The out-patient clinic is located in what was an in-patient ward. Limited adaptation has been carried out to transform it into a very roomy, quiet department. The waiting area was previously a six bed-bay. The information centre is located in one corner with plenty of space for a number of people to access different sources of information at the same time. The clinic staff ensure that the computer is switched on and accessible. The MS nurses take responsibility for ensuring the information leaflets from the MS Society, MS Trust and local MS centre are all available. Relevant research updates and information on therapies in the news are posted on notice-boards. Copies of the NICE (2003) guidelines are also available3. The MS social worker ensures that relevant information on benefits and local services are available. In addition, she holds a monthly 'drop-in' service at the MS clinic.

It would be wrong to think that there haven't been problems setting up the information centre, some of which are yet to be resolved. Within weeks of the computer being installed, the hospital was broken into at night. Fortunately, the computer was secured to the work station so couldn't be removed, but the touch sensitive screen was damaged. The ink cartridges from the printer were stolen, resulting in the need for replacements - this is an on-going cost for which funding has to be available, as replacements are not provided through the NHS Trust.
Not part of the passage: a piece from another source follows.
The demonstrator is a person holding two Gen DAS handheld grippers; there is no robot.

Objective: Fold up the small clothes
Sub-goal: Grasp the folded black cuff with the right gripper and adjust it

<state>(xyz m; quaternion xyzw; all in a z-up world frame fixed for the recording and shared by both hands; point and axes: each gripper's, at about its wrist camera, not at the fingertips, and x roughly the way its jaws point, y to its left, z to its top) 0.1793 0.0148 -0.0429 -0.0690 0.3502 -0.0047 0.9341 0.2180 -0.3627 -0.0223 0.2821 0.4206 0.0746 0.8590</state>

Despite encouragement, many people have been reluctant to access the computer. The clinic staff and MS nurses questioned people as to why this was. There are two main reasons - the first is that quite a number of people are not regular computer users. The other reason is that people are unaware of it being there for them to use. If the computer is not in use, it goes into "hibernation" and the screensaver comes on. To try and rectify this, we have put a poster on the wall, above the computer to encourage people to use it. Sadly, this too has failed.

When people are encouraged to use the computer, they do so and feed-back about the neuronet software has been very positive. The neuronet programme is also available on CD Rom for people to copy onto their computers at home. Unfortunately, neither the clinic staff nor MS nurses have the time to stay in the waiting area to encourage people to use the computer and / or demonstrate the software available for use. In order to address this, a number of volunteers will be trained in its use and will be 'on hand' at the MS clinics. The volunteers are all people who have MS and attend the clinics. Needless to say, this plan is not without problems - volunteers need to have criminal record bureau (CRB) checks carried out and will also need to be trained.

We are still very positive about the information centre and know that many more people will benefit from it. We didn't envisage some of the problems we have encountered, but hope that our experience will inform - and prepare - others. We feel that involving service users in the running of this centre is important, as service users have guided all the work and developments in the MS multi-disciplinary team. We would encourage other MS centres to set up an information centre and hope to be able to provide further feedback and audit results in the future.

References

  1. MacLean R, Russell, A.
    Innovative ways of responding to the information needs of people with MS.
    Br J Nurs 2005; 14(13):548- 551
  2. Ford H, Gerry E, Johnson M et al.
    Health needs assessment in a population-based cohort of people with multiple sclerosis (MS) living in Leeds.
    Nuffield Institute for Health, Leeds
  3. National Institute of Clinical Excellence.
    Multiple Sclerosis: management of multiple sclerosis in primary and secondary care.